Examples of system characteristics may include one or more system policies (e.g., adjusting the system for performance, energy efficiency, and/or the like), one or more compute device topologies (e.g., characteristics such as the types, numbers, and/or capabilities of devices in the system), hardware utilization (e.g., busyness of one or more compute devices in the system as a percentage of capacity for throughput, bandwidth, and/or the like), and/or system or device status (e.g., power gating, thermal throttling, operating frequency, and/or the like).


In some embodiments, a task assignment scheme may use one or more data structures to determine one or more characteristics on which to base a task assignment. For example, a task assignment scheme may build, maintain, use, and/or the like, one or more data structures for information relating to characteristics of tasks, applications, systems, devices, and/or the like.

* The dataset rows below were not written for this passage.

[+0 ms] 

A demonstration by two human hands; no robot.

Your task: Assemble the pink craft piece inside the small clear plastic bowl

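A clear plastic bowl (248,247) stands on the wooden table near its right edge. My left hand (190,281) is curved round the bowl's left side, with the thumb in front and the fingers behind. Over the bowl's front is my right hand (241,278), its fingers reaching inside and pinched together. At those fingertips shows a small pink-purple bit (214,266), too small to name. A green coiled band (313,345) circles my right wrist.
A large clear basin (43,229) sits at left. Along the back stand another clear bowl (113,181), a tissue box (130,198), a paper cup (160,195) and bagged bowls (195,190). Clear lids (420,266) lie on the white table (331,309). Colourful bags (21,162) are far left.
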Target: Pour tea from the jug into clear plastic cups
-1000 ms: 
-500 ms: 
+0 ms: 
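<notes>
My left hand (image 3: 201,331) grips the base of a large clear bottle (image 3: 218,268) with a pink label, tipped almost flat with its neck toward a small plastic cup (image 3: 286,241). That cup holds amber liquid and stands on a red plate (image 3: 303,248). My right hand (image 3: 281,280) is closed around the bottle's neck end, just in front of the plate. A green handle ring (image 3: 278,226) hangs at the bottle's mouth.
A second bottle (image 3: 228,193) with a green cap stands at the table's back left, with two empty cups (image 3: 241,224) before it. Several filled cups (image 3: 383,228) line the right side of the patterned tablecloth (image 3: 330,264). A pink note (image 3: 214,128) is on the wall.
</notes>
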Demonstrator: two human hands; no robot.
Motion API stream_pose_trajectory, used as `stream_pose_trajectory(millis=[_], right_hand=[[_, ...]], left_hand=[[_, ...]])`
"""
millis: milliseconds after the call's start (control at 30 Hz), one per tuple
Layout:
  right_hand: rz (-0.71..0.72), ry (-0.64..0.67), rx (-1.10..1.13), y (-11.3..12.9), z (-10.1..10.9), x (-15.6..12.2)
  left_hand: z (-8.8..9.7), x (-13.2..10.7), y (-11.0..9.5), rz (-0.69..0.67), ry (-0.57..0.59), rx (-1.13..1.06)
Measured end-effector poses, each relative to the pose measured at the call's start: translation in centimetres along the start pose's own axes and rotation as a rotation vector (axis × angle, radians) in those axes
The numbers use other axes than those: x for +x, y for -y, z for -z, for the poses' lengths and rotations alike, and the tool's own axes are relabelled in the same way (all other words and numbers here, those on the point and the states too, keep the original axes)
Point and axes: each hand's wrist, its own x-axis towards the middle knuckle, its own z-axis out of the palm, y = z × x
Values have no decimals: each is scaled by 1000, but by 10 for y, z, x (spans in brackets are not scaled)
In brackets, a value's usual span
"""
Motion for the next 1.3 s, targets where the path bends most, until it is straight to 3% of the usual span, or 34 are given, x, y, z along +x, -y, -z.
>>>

Information stored in the one or more data structures may be received, obtained, captured, and/or the like, from various sources and/or using various techniques. For example, information on one or more task characteristics may be obtained from a task software context (e.g., an application context), received from a user (e.g., passed as a parameter for a task request), and/or the like. Task characteristics may be received, obtained, and/or the like, at any time such as during a system boot, while loading an application, when receiving a task request, and/or the like.


As another example, information on one or more system characteristics may be obtained from a compute device, firmware (e.g., system firmware, device firmware, and/or the like), a system management controller, and/or the like. System characteristics may be obtained at system boot (e.g., by polling agents (e.g., compute devices) on a system bus, interconnect, and/or the like) to identify compute devices that may be installed in the system, when hot plugging a compute device, when loading and/or updating a driver for a device, and/or the like.


In some embodiments, the one or more data structures may be implemented in any form, for example, tables, trees, linked lists, and/or the like. The one or more data structures may be stored in any form and/or medium such as software data structures stored in shared memory, hardware data structures stored in registers, and/or the like.


This disclosure encompasses numerous aspects relating to the assignment of compute tasks to compute devices. The aspects disclosed herein may have independent utility and may be embodied individually, and not every embodiment may utilize every aspect. Moreover, the aspects may also be embodied in various combinations, some of which may amplify some benefits of the individual aspects in a synergistic manner.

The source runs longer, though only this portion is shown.